NHL hopes Hurricanes outdoor game isn’t (traffic) jam session like past stadium concerts

N&O file photo

It has been almost 14 years, but there may still be a few cars left abandoned on the side of Wade Avenue by U2 fans who thought they could show up at 6:45 p.m. for a 7 p.m. concert at Carter-Finley Stadium.

The history of traffic snarls for non-football games at the stadium is a long one — U2, the Rolling Stones, Beyonce and beyond — which is why NHL officials are already urging hockey fans to arrive as early as possible for Saturday’s Stadium Series game, even when lots open at 2 p.m., six hours before puck drop.

“We’ve taken a look at those,” said Steve Mayer, the NHL’s chief content officer and event producer. “We’ve actually been here for college football games. We’ve worked with not only the Carolina Hurricanes but state and local authorities. We’ve definitely looked at the traffic situation. I have to admit, it’s one of the reasons why I’m saying loud and clear: Come early.”

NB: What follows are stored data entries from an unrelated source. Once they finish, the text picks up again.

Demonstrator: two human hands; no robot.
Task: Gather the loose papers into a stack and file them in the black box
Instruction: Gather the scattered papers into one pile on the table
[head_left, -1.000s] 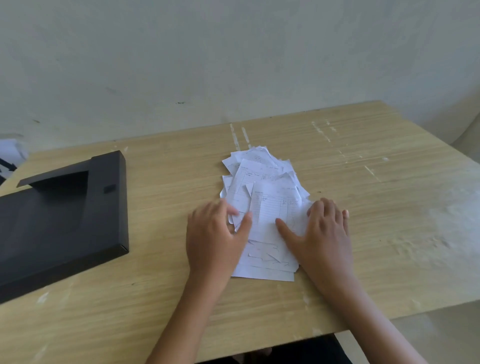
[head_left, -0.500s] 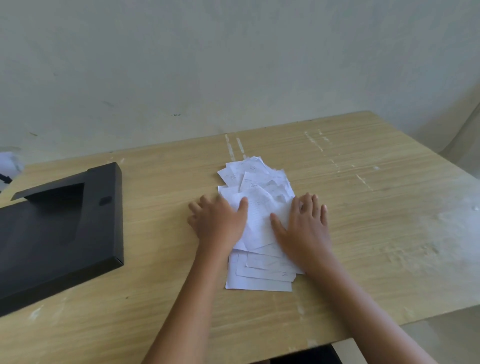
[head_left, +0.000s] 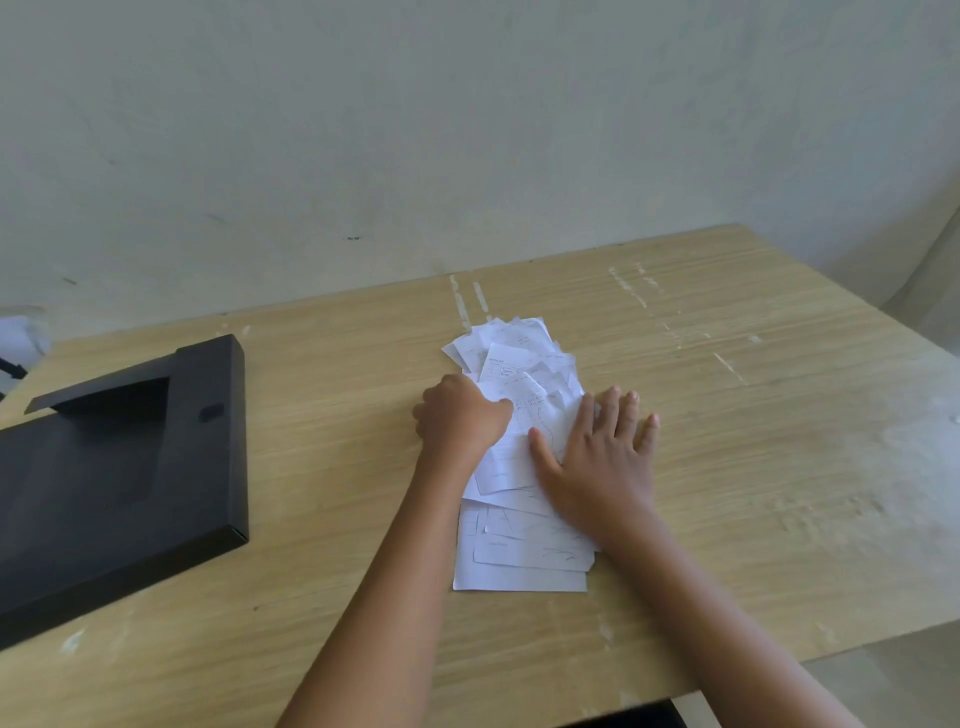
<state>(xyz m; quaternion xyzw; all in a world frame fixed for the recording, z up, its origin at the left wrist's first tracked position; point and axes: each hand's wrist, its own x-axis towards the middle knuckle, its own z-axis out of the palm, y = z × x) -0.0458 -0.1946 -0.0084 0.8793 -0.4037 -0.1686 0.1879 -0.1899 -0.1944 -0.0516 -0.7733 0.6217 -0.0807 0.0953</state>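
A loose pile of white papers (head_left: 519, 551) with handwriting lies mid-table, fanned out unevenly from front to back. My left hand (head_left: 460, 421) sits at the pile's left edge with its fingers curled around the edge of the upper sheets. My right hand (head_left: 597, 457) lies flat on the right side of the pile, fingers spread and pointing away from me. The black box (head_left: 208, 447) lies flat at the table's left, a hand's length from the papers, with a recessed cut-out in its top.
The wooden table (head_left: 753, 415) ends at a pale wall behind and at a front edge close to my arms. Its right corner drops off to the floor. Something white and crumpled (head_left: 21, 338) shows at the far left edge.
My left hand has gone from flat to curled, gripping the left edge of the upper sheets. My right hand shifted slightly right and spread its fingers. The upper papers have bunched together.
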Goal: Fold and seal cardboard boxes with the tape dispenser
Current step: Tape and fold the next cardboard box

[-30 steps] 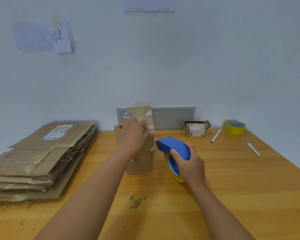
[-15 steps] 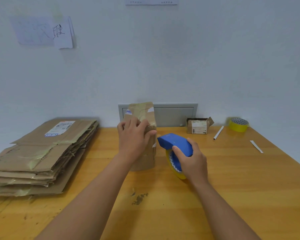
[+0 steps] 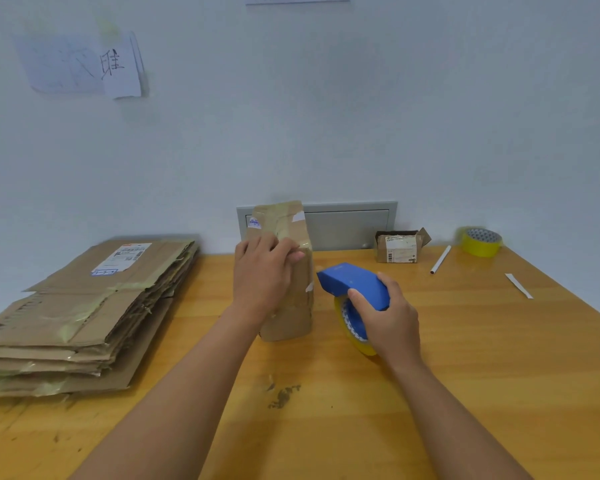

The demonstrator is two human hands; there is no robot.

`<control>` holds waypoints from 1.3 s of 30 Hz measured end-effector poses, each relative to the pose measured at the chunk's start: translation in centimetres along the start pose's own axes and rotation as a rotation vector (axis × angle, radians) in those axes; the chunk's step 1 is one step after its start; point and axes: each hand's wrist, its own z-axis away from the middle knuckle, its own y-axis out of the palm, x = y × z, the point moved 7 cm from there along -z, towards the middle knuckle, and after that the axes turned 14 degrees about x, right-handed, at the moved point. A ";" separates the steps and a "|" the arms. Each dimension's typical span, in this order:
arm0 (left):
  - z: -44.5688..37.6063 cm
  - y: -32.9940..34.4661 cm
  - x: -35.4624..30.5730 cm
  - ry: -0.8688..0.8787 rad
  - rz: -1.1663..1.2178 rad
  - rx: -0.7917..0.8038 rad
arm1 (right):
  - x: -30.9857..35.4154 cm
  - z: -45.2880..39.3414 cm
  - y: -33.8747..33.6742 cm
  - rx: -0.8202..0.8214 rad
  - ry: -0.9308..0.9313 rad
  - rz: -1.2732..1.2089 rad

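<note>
A small brown cardboard box (image 3: 290, 323), patched with old tape, stands upright on its end in the middle of the wooden table (image 3: 482, 368). My left hand (image 3: 262, 275) grips its upper part from the near side, fingers curled over the right edge. Just right of the box, my right hand (image 3: 387, 315) holds the blue tape dispenser (image 3: 352, 280) with its yellow-rimmed tape roll (image 3: 352, 323) below. The dispenser's front tip is next to the box's right edge; contact is unclear.
A thick stack of flattened cardboard boxes (image 3: 80, 313) lies at the left. At the back right are a small open box (image 3: 399, 245), a white tube (image 3: 440, 259), a yellow tape roll (image 3: 480, 241) and a white strip (image 3: 518, 285). A grey wall panel (image 3: 347, 225) is behind.
My view has dipped slightly; both hands, the box and the dispenser keep nearly the same places. The grips are unchanged.
</note>
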 end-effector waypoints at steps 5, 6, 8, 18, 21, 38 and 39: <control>-0.1 -0.5 -0.3 -0.036 -0.001 0.031 | -0.1 0.0 -0.1 -0.005 0.007 -0.004; 0.0 -0.6 0.0 -0.031 0.030 0.038 | -0.1 0.1 -0.1 -0.008 0.009 -0.002; 0.4 -0.8 0.7 -0.026 0.069 0.071 | -0.1 0.2 -0.1 -0.011 0.012 0.002; 0.6 -1.1 3.2 -0.125 0.216 0.224 | 0.9 0.1 -0.7 0.061 -0.019 0.049; 0.9 -1.1 3.8 -0.149 0.291 0.229 | 1.4 0.5 -0.1 0.119 -0.055 0.304; 1.1 -1.1 5.4 -0.165 0.531 0.240 | -0.3 1.0 3.3 0.377 0.239 0.961; 1.1 -1.0 5.6 -0.186 0.559 0.229 | 0.5 0.7 3.1 0.402 0.263 0.957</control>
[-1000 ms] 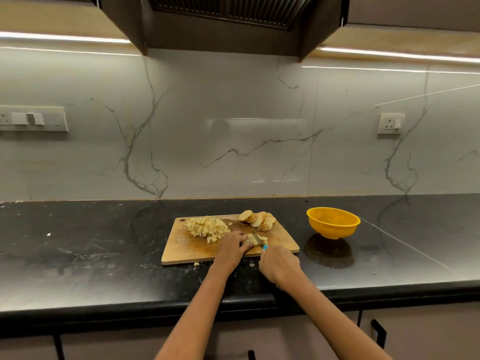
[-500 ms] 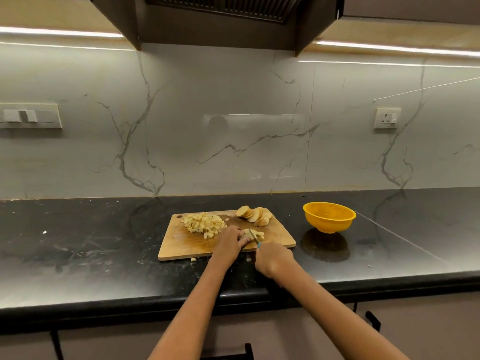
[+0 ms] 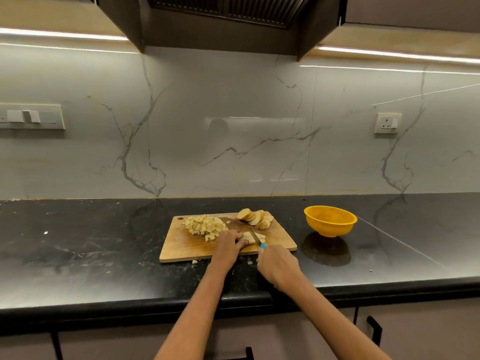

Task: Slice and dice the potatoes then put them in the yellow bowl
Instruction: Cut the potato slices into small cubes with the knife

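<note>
i can't read a single word, brand or number anywhere in front of me. the switch panel (image 3: 31, 116) at the left of the frame and the wall socket (image 3: 387, 123) at the right carry no legible marking.

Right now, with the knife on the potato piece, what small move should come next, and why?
Probably press the knife down through the potato piece that the left hand steadies on the cutting board. The right hand grips the handle, the blade lies across the piece, and uncut slices wait while the yellow bowl looks empty.
</note>
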Demonstrator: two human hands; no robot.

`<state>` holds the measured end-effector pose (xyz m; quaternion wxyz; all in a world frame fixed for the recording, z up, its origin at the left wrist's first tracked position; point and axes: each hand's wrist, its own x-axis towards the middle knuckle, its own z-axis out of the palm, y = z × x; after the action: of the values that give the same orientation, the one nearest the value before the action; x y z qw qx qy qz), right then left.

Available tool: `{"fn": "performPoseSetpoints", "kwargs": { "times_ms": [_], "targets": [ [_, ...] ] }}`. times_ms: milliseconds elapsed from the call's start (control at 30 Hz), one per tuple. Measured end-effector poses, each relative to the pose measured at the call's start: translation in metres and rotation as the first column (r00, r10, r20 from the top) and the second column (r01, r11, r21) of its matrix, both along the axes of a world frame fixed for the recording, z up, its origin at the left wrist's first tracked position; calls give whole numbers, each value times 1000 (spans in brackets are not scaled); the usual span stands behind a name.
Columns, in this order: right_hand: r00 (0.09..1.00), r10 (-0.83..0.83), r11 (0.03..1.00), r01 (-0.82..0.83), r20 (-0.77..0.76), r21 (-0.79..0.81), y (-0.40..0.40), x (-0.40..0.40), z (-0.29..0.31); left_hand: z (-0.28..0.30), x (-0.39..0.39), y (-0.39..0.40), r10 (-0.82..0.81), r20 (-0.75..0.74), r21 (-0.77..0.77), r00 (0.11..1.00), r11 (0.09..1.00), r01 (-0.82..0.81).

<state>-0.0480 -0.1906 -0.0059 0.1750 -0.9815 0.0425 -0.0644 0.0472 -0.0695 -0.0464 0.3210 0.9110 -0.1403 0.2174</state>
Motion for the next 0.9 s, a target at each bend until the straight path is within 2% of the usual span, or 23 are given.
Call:
{"fn": "performPoseSetpoints", "kwargs": {
  "times_ms": [133,267,533,667,800,900],
  "targets": [
    [999,30,999,-31,-40,-24,6,9,0,2,-1,0,-15,-5,-1,1000,1000,15],
    [997,54,990,-61,-60,-123,8,10,2,4,-2,1,-25,-8,31,1000,999,25],
    [985,75,984,-98,-154,-152,24,23,20,10,-5,2,-73,-38,43,997,996,74],
    [988,79,955,-113,-132,-276,21,13,9,6,-4,3,-68,-20,23,997,997,69],
    [994,69,880,-101,-86,-464,18,-4,-6,4,-3,2,-35,3,20,999,999,35],
    [997,72,928,-65,3,-368,9,-13,-7,4,-10,1,-26,13,-8,1000,1000,26]
  ]
}}
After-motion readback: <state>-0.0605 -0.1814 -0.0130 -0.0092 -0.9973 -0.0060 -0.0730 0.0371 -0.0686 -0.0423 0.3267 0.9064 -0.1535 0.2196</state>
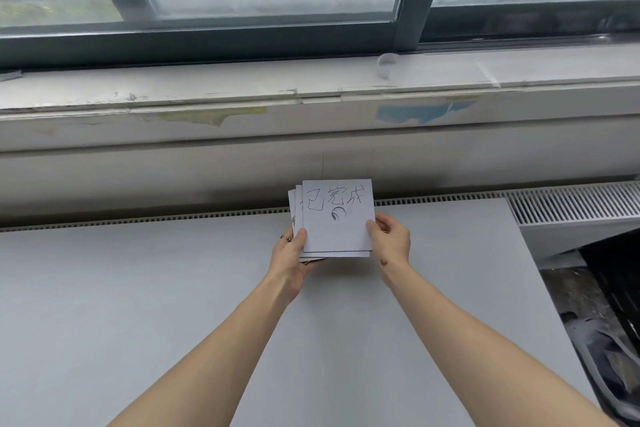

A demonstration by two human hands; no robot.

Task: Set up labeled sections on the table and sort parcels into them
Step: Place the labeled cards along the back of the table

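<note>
Above grey table [138, 288], both hands [289, 253] pinch perhaps three label cards [337, 218].

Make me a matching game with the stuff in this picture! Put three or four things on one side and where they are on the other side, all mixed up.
Things:
1. Stack of white handwritten paper cards
2. Small clear plastic cup
3. White slatted radiator grille
4. Large flat grey table

Places:
A. On the window sill
B. Beside the table's far right corner
C. Held between the left hand and right hand
D. Spread out underneath both arms

Right pairs: 1-C, 2-A, 3-B, 4-D
</note>
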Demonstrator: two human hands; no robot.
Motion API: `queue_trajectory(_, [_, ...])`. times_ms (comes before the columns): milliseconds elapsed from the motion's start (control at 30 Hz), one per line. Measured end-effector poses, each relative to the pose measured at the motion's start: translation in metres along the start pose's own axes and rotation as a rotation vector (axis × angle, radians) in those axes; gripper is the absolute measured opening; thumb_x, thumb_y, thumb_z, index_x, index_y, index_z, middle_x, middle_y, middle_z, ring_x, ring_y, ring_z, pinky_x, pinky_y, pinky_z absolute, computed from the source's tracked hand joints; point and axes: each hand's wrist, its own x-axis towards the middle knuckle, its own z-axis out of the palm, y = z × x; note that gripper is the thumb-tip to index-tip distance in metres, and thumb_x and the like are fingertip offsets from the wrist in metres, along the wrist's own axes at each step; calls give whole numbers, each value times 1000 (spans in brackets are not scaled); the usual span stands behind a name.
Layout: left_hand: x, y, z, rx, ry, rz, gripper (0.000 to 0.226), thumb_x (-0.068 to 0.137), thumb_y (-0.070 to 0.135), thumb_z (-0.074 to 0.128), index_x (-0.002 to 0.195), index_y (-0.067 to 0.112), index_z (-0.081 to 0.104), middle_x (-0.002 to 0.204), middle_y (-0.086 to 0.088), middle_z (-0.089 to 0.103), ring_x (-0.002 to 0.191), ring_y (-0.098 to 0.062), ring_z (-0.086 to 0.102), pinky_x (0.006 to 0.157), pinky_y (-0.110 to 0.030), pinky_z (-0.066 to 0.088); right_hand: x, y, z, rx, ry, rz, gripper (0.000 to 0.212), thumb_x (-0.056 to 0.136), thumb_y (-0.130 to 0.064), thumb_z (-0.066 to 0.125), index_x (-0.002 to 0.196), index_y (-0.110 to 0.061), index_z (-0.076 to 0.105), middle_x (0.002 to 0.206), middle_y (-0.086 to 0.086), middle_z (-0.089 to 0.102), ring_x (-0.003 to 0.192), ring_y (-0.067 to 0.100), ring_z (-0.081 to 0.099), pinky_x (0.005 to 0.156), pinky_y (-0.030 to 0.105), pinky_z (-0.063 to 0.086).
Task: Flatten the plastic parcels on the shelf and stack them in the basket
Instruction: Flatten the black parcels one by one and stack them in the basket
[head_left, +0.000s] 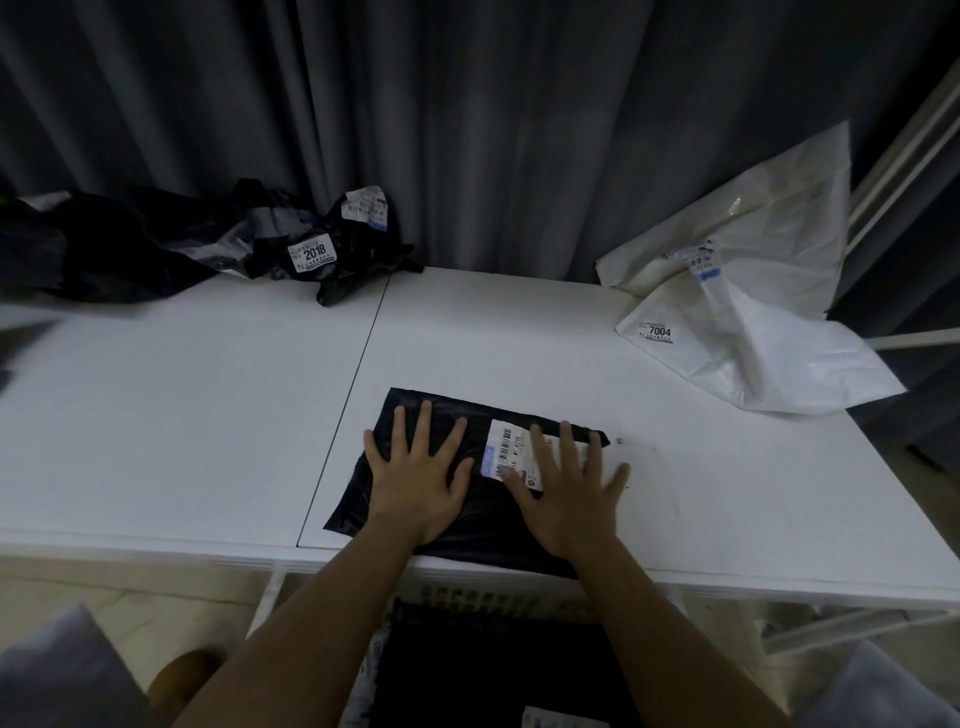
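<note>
Head view: black parcel (415, 410) lies flat near the front edge of the white shelf (208, 415). Left hand (418, 480) and right hand (569, 493) both press on it, palms down, fingers spread wide; right hand partly covers its label (506, 449). Crumpled black parcels (218, 249) at back left, white parcels (737, 291) at back right. Basket (498, 597) below the edge, a dark parcel (493, 670) inside.
</note>
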Motion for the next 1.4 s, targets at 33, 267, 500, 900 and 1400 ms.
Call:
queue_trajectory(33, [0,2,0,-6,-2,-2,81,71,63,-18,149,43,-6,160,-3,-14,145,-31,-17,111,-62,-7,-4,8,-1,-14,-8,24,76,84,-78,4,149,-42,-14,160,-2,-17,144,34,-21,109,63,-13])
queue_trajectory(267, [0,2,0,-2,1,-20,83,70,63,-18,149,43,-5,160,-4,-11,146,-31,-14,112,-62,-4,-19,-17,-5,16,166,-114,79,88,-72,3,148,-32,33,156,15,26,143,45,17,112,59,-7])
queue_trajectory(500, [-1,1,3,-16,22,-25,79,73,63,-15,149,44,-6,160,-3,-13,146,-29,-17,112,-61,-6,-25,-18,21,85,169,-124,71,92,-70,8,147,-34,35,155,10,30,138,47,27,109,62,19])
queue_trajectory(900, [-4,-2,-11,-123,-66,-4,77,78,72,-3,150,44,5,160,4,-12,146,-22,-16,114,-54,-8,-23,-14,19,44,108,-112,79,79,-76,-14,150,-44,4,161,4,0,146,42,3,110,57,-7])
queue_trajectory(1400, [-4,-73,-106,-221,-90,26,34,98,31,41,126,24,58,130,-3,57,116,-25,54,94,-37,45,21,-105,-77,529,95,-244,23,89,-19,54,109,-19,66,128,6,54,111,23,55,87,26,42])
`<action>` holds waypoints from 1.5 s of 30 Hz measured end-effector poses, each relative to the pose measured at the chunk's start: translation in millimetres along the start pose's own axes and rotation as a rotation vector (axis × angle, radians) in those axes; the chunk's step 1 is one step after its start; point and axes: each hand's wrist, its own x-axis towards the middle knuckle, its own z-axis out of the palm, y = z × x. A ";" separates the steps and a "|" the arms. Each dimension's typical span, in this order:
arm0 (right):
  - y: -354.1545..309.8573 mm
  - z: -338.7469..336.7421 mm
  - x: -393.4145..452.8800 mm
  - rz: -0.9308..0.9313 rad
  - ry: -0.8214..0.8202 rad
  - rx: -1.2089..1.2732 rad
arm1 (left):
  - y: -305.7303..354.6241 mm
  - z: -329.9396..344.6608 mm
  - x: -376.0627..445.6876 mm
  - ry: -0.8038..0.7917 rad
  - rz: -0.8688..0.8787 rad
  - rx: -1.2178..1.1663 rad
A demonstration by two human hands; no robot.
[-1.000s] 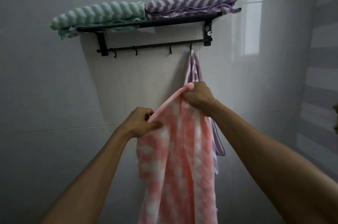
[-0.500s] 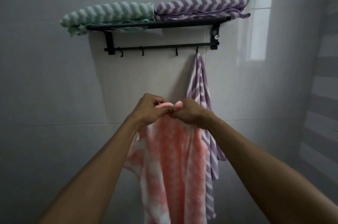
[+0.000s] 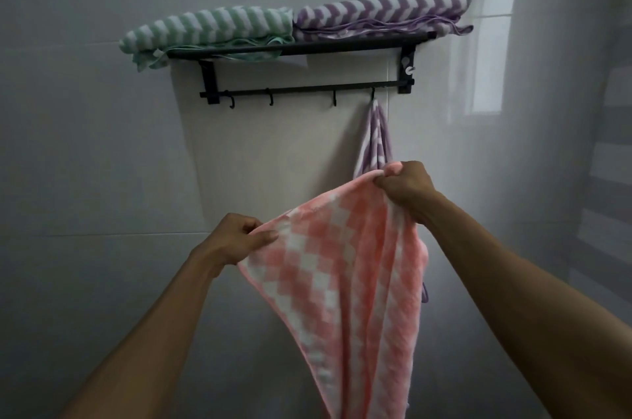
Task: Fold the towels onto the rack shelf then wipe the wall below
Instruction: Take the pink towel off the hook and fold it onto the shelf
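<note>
A pink and white checked towel (image 3: pixel 345 275) hangs spread between my hands in front of the wall. My left hand (image 3: pixel 236 240) pinches its top edge low on the left. My right hand (image 3: pixel 405 186) grips the other top corner, higher and to the right. On the black rack shelf (image 3: pixel 297 47) lie a folded green striped towel (image 3: pixel 208 30) on the left and a folded purple striped towel (image 3: pixel 379 16) on the right. Another purple striped towel (image 3: pixel 376 141) hangs from the rightmost hook, partly hidden behind the pink towel.
Under the shelf runs a black bar with several hooks (image 3: pixel 270 98), three of them bare. The grey tiled wall (image 3: pixel 102 179) stretches below and to the left. A side wall with pale stripes (image 3: pixel 612 179) meets it on the right.
My hands were together at the towel's top edge half a second ago. They have moved apart, the right hand up and right, spreading the pink towel wide.
</note>
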 end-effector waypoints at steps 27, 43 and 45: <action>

It’s good advice. The best advice.

There are many reasons why traffic tends to proceed more smoothly for N.C. State football games than other events at the stadium, from assigned spots for football pass-holders that spread traffic flows to multiple entrances, to hard-earned experience. It’s a big reason tailgating is such a big part of Wolfpack culture: Enough fans choose to arrive early that the staggered arrival flow spaces out tens of thousands of fans over five or six hours.

But many concert-goers — and, in this case, hockey fans — don’t have those generations of local knowledge, and in the past that’s resulted in massive clogs of later arrivals, especially with all lots being general admission and highway signage directing people toward the stadium from I-40 to Wade Avenue to Edwards Mill rather than the back roads and alternate routes generations of Wolfpack fans have passed down to their children. When U2 played in 2009, I-40 was backed up for six miles.

That highway history has loomed over this event from the start, to the point where the Hurricanes at one time urged the NHL and N.C. State to open the lots even two hours earlier, at noon. Quietly, other than warm rain, it’s the one thing organizers know can tarnish what has the potential to be an amazing night. And while the NHL has the pomp and circumstance of these big events down to a science, traffic has gotten out of its control before.

In the 2020 Stadium Series game at the Air Force Academy in Colorado Springs, a perfect storm of late arrivals clogging I-25 from Denver, limited access to the academy grounds from the interstate, bad weather and multiple accidents meant that some fans didn’t get into Falcon Stadium until the third period. Air Force football fans have known for decades to arrive early to avoid those bottlenecks. Colorado Avalanche fans did not.

To incentivize early arrivals, the NHL has set up a big fan festival outside PNC Arena that starts at 2 p.m. when the lots open. There’s a concert at 4 p.m. and the teams’ red-carpet arrivals at 5:15 p.m. There are planned, although yet to be announced, park-and-ride options from the State Fair satellite lots on Reedy Creek and Chapel Hill roads for fans without passes for the Carter-Finley lots, and the N.C. State Veterinary School parking deck will be open for those willing to walk a mile down Trinity Road.

But there’s only so much anyone can do about putting 57,000 people into a stadium complex that has essentially only three entrances in if they all show up at once.

“There’s things to do for those who arrive early and fans here, we know, like to tailgate,” Mayer said. “That would be a really smart way to avoid what could be tighter traffic to get in. But we have looked at it. We definitely do for each and every one of our games, no matter where we happen to be playing, but that was a consideration here.”

So: If there was ever a time to show off how the Triangle can tailgate, Saturday is the day. Arrive early. Make a day of it. In 14 years, tell stories about how you watched a hockey game in a football stadium that would have seemed like an acid trip even five or six years ago, not how you listened to the cheers from your car waiting to get in.